Since taking the reigns at the House of Mouse in 2005, Iger lead the company to unprecedented heights. Notably, Iger snapped up Lucasfilm in 2012, Marvel in 2009 (each for $4 billion USD) and Pixar from Apple CEO Steve Jobs for $7.4 billion USD in 2006. In 2019, Iger oversaw the much-ballyhooed $52.4 billion USD Disney-Fox merger and the launch of perhaps his crowning achievement, Disney+.
Susan Arnold, the Disney Board’s lead director, said that Bob Chapek was “unanimously” voted in as Disney’s new CEO after the executives vetted a variety of other candidates.
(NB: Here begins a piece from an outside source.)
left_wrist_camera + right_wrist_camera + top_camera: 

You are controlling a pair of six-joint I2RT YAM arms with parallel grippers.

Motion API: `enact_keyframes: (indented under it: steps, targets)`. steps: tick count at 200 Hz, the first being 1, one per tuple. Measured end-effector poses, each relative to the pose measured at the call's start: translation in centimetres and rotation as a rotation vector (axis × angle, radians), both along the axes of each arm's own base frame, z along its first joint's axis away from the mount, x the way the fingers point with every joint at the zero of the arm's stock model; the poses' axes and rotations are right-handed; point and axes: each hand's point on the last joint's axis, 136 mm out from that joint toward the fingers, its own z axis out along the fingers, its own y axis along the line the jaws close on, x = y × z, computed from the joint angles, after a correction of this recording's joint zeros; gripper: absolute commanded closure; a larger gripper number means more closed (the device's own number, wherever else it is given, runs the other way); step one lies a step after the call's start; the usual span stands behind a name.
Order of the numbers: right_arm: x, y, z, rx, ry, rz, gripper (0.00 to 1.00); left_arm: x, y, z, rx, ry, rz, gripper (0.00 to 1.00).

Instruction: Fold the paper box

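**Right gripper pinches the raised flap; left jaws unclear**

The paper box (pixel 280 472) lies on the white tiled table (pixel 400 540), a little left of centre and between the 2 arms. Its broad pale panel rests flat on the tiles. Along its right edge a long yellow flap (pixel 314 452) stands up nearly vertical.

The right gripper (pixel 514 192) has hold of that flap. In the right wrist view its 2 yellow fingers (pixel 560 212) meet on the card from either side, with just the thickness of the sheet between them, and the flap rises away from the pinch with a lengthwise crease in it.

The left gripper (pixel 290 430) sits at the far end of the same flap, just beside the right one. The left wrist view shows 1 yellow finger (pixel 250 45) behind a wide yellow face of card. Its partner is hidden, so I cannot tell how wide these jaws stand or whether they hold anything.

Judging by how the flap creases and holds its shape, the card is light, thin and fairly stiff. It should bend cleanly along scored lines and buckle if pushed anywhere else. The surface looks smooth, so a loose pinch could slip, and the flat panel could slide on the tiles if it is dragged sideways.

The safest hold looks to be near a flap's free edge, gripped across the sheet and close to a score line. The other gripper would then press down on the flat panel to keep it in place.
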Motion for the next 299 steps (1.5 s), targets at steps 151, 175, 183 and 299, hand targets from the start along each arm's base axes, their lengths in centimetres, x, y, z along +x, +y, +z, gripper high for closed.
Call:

Chapek is a 27-year Disney veteran who oversaw landmark moments like the launch of Shanghai Disney Resort, various Marvel- and Star Wars-themed park attractions and the expansion of the Disney Cruise Line.
“Bob Iger has built Disney into the most admired and successful media and entertainment company,” said Chapek in the statement. “I will continue to embrace these same strategic pillars going forward. Everything we have achieved thus far serves as a solid foundation for further creative storytelling, bold innovation and thoughtful risk-taking.”